From the entries below, pull out each line where "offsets" appears.

(SUPPLIED MATERIAL begins)

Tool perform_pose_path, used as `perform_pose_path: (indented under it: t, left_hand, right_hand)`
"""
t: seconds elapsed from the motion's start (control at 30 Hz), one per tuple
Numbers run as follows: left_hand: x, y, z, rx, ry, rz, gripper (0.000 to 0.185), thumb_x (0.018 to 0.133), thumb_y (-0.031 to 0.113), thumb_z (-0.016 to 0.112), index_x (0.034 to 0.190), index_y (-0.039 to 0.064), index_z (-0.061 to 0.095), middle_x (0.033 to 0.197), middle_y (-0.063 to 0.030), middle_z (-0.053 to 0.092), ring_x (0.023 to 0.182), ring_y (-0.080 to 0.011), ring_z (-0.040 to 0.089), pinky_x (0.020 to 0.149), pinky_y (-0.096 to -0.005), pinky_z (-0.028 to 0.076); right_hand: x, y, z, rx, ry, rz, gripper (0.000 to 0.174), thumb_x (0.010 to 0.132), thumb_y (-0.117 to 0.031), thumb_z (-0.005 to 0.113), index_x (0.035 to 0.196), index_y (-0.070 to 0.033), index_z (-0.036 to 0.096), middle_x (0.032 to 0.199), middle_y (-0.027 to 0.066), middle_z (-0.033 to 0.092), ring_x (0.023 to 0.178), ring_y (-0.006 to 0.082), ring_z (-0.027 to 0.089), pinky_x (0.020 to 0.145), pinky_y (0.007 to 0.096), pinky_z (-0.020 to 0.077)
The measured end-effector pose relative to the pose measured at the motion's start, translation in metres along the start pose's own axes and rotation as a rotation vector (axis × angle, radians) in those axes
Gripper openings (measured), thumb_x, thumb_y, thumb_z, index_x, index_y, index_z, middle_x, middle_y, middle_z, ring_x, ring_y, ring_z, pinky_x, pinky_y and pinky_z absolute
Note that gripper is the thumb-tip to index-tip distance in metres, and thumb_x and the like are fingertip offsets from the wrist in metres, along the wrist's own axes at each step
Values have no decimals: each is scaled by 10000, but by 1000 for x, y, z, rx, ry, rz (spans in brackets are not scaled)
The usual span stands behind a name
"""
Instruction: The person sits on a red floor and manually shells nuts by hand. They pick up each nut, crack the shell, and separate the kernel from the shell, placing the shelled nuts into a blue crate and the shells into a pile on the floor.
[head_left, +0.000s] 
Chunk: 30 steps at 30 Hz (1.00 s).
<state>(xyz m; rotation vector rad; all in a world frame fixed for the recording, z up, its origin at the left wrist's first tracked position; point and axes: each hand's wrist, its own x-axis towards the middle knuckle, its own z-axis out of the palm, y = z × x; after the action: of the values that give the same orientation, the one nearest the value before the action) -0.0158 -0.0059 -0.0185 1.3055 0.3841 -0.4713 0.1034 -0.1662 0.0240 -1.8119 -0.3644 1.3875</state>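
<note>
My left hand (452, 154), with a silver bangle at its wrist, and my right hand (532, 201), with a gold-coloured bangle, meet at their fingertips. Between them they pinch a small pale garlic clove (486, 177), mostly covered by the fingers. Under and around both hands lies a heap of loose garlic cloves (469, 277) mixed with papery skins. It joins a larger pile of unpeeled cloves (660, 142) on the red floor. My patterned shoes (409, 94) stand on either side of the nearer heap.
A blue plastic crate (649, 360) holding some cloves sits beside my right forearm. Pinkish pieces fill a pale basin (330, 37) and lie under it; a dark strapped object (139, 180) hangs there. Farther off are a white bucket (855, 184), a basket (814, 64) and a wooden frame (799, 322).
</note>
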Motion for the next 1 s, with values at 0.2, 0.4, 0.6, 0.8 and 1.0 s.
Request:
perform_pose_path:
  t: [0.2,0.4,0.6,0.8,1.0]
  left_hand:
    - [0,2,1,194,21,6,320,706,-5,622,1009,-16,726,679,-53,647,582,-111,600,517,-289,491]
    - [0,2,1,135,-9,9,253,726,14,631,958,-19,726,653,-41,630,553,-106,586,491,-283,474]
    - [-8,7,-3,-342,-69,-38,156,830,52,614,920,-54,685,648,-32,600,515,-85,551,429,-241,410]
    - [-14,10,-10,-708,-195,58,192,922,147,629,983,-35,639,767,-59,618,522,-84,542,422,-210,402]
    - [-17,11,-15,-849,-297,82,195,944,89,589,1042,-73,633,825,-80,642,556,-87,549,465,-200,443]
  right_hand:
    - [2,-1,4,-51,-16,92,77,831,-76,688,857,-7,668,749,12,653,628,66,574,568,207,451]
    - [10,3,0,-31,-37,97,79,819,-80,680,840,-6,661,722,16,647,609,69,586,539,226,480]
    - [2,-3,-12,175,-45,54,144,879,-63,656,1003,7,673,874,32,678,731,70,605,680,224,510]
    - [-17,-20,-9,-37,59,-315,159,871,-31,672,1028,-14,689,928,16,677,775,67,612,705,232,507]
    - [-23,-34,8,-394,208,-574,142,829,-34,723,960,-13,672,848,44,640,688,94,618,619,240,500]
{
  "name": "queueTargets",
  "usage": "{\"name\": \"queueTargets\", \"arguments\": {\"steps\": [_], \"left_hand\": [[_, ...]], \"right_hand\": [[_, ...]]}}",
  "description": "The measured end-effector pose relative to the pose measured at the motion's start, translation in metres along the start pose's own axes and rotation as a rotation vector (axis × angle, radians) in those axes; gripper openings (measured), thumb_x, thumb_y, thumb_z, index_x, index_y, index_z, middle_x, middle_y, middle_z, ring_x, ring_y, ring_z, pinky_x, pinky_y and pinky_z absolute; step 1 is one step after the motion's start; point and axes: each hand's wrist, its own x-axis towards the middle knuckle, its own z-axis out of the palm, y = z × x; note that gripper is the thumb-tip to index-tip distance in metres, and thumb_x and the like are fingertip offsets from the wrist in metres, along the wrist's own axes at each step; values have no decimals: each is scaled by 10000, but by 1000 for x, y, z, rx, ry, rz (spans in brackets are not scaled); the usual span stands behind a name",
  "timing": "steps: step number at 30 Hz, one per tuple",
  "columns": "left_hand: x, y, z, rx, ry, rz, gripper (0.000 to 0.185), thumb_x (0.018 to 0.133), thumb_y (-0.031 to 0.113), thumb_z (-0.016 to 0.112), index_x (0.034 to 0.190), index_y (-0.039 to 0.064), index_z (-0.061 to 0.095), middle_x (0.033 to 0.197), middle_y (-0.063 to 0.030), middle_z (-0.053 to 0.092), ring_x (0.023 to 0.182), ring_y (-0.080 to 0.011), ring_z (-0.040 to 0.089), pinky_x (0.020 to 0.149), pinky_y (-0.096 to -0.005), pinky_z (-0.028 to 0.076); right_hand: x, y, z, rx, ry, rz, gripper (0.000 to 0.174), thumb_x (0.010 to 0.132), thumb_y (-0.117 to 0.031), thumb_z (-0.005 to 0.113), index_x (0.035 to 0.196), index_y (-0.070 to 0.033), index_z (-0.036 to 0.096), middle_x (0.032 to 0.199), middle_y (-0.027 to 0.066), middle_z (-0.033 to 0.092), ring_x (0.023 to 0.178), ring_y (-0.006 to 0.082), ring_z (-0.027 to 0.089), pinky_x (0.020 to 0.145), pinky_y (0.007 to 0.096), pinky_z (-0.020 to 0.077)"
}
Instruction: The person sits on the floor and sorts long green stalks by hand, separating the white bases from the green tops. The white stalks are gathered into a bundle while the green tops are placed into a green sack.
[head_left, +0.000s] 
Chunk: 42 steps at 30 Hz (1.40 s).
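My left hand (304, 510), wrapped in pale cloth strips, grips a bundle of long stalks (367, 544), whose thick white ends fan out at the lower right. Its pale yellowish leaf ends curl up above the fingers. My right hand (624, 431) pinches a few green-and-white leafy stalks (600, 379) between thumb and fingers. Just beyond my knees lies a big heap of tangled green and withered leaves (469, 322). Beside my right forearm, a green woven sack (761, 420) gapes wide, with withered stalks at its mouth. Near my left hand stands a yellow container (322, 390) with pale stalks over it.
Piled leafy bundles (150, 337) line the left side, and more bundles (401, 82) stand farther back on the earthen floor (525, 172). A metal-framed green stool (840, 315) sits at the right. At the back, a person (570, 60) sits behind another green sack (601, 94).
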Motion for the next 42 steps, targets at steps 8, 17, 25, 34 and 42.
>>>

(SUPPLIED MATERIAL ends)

**OUTPUT FOR THIS EXERCISE**
Note that gripper is the thumb-tip to index-tip distance in metres, and thumb_x and the like are fingertip offsets from the wrist in metres, along the wrist's own axes at each step
  "description": "The measured end-effector pose relative to the pose measured at the motion's start, translation in metres along the start pose's own axes and rotation as a rotation vector (axis × angle, radians) in those axes; gripper openings (measured), thumb_x, thumb_y, thumb_z, index_x, index_y, index_z, middle_x, middle_y, middle_z, ring_x, ring_y, ring_z, pinky_x, pinky_y and pinky_z absolute; step 1 is one step after the motion's start; point and axes: each hand's wrist, its own x-axis towards the middle knuckle, its own z-axis out of the palm, y = z × x; note that gripper is the thumb-tip to index-tip distance in metres, and thumb_x and the like are fingertip offsets from the wrist in metres, along the wrist's own axes at each step; values have no decimals: each is scaled by 10000, but by 1000 for x, y, z, rx, ry, rz (spans in brackets are not scaled); the usual span stands behind a name",

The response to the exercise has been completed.